VMware Cloud Community
caddo
Enthusiast
Enthusiast
Jump to solution

cmd addnode failed for secondary node: Internal AAM Error - agent could not start.: Unknown HA error

I'm testing upgrade paths to vSphere from ESX 3.5 update 4 on a IBM BladeCenter with 2 hs21 xm blade servers; i'm going through several problems and the last one is the one mentioned in the subject of this thread.

In this scenario i upgraded vCenter succesfully then i took all VMs on a single esx 3.5 host, i removed the other host from the cluster and then from vCenter, then i made a fresh install of vSphere, i reconnected the host to the cluster then i did the whole procedure again with the second node. At the end i have two hosts with vSphere installed but i had to disable HA in my cluster since i always get this error when i try to configure HA agents on the hosts, but i have to say that DRS works ok.

In the release notes of vSphere, in the known issues section i can read:

"Upgrading from an ESX/ESXi 3.x host to an ESX/ESXi 4.0 host results in a successful upgrade, but VMware HA reconfiguration might fail

When you use vCenter Update Manager 4.0 to upgrade an ESX/ESXi 3.x host to ESX/ESXi 4.0, if the host is part of an HA or DRS cluster, the upgrade succeeds and the host is reconnected to vCenter Server, but HA reconfiguration might fail. The following error message displays on the host Summary tab: HA agent has an error : cmd addnode failed for primary node: Internal AAM Error - agent could not start. : Unknown HA error .

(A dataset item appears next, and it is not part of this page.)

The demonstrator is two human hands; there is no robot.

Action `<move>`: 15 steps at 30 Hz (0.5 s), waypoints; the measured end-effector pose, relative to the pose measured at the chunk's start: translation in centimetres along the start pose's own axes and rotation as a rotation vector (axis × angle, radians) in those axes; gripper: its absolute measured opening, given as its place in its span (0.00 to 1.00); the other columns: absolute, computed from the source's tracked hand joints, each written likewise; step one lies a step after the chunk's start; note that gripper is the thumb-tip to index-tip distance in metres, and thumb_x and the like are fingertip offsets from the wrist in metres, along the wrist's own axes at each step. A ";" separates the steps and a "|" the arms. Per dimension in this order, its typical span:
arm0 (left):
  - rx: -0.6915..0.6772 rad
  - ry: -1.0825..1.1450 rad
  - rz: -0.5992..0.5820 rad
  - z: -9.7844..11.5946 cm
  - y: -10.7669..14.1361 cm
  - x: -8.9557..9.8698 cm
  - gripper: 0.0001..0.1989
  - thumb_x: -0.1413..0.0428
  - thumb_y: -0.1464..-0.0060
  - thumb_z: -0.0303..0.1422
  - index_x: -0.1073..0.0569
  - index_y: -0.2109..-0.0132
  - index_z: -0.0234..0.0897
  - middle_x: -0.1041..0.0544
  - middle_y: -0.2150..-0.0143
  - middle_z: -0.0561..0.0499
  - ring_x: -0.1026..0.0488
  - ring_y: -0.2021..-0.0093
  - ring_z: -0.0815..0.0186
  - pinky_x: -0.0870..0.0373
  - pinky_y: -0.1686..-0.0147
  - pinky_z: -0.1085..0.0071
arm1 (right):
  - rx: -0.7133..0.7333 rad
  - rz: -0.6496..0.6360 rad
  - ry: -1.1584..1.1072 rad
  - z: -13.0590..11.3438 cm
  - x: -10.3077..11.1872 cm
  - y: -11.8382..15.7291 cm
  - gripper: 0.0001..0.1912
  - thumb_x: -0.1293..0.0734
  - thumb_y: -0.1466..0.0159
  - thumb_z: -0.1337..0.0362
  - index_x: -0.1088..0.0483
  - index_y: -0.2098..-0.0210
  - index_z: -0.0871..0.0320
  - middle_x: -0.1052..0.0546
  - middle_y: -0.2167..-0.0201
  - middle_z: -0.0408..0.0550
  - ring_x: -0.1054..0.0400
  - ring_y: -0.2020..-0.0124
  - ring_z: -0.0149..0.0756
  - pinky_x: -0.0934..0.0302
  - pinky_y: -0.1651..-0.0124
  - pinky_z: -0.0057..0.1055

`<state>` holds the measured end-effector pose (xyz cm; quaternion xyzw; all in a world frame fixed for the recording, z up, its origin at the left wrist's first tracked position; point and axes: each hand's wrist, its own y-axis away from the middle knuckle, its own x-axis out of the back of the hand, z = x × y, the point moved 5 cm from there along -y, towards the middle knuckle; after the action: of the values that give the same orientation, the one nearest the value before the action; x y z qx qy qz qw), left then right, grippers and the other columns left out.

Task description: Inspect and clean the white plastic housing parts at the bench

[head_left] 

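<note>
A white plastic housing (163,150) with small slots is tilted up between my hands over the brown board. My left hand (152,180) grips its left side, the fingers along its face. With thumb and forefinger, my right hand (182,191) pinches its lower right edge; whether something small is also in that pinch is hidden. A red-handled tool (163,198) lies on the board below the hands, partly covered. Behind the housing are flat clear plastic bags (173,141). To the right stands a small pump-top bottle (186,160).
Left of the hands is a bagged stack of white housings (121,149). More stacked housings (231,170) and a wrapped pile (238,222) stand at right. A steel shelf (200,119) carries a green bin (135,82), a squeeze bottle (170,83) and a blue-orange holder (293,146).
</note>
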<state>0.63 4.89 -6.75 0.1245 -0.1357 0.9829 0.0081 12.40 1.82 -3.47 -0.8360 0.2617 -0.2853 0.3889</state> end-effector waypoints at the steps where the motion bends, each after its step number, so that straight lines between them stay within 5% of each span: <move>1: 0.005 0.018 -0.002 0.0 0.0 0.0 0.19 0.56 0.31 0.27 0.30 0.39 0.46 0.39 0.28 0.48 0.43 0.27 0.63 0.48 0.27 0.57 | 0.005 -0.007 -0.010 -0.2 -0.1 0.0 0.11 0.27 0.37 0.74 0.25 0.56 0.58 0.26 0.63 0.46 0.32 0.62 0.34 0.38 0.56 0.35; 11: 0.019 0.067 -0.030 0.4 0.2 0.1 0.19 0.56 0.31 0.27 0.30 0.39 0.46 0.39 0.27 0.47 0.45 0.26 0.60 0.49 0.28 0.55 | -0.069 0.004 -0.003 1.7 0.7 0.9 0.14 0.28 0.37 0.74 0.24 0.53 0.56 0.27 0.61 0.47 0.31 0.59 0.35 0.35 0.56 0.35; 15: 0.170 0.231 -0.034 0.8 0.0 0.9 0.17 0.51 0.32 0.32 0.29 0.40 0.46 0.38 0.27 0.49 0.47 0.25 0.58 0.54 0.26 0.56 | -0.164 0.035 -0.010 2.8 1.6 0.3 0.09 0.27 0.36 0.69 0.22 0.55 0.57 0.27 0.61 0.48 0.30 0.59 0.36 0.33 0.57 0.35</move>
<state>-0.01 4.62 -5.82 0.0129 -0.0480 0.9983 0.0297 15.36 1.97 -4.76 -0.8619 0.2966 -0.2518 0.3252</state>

Workaround: Manually reconfigure HA by right-clicking the host and selecting Reconfigure for VMware HA."

The problem is that this workaround doesn't work for me, so i was wondering if someone, once again is able to help me with this issue.

Thanks in advance for your support.

1 Solution

Accepted Solutions
Mirko_Huth
Enthusiast
Enthusiast
Jump to solution

Hi Caddo,

i had the same issue with one of my hosts. It was resolved after disabling HA on the cluster and enabling it again.

Mirko

View solution in original post

29 Replies
Remnarc
Contributor
Contributor
Jump to solution

I am having this exact problem with 3 R900's running ESX4 with an FC-SAN and vCenter. I have everything upgraded to 4.0 including the tools on the VM's themselves.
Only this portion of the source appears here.